#### TASK BRIEF:
Leave the images out and repeat the data exactly as given.
*** Opening DATASET EXCERPT ***
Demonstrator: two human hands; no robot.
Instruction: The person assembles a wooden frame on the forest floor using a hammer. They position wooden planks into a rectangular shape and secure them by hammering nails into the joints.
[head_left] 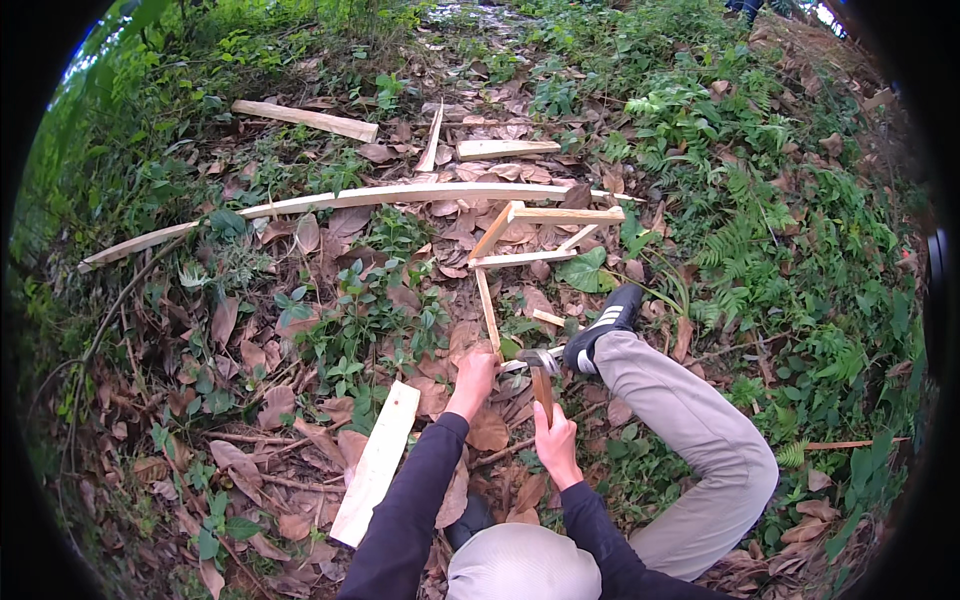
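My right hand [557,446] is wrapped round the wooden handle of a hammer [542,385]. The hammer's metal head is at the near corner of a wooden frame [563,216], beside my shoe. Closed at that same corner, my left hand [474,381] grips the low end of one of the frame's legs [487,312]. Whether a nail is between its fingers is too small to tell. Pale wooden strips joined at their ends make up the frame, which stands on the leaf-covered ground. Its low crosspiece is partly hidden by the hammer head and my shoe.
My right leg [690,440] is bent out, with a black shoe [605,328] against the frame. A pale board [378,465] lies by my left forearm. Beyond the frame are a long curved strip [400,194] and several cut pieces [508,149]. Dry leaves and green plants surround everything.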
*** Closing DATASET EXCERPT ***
#### SOLVED PROBLEM:
Demonstrator: two human hands; no robot.
Instruction: The person assembles a wooden frame on the forest floor using a hammer. They position wooden planks into a rectangular shape and secure them by hammering nails into the joints.
[head_left] 
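My right hand [557,446] is wrapped round the wooden handle of a hammer [542,385]. The hammer's metal head is at the near corner of a wooden frame [563,216], beside my shoe. Closed at that same corner, my left hand [474,381] grips the low end of one of the frame's legs [487,312]. Whether a nail is between its fingers is too small to tell. Pale wooden strips joined at their ends make up the frame, which stands on the leaf-covered ground. Its low crosspiece is partly hidden by the hammer head and my shoe.
My right leg [690,440] is bent out, with a black shoe [605,328] against the frame. A pale board [378,465] lies by my left forearm. Beyond the frame are a long curved strip [400,194] and several cut pieces [508,149]. Dry leaves and green plants surround everything.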

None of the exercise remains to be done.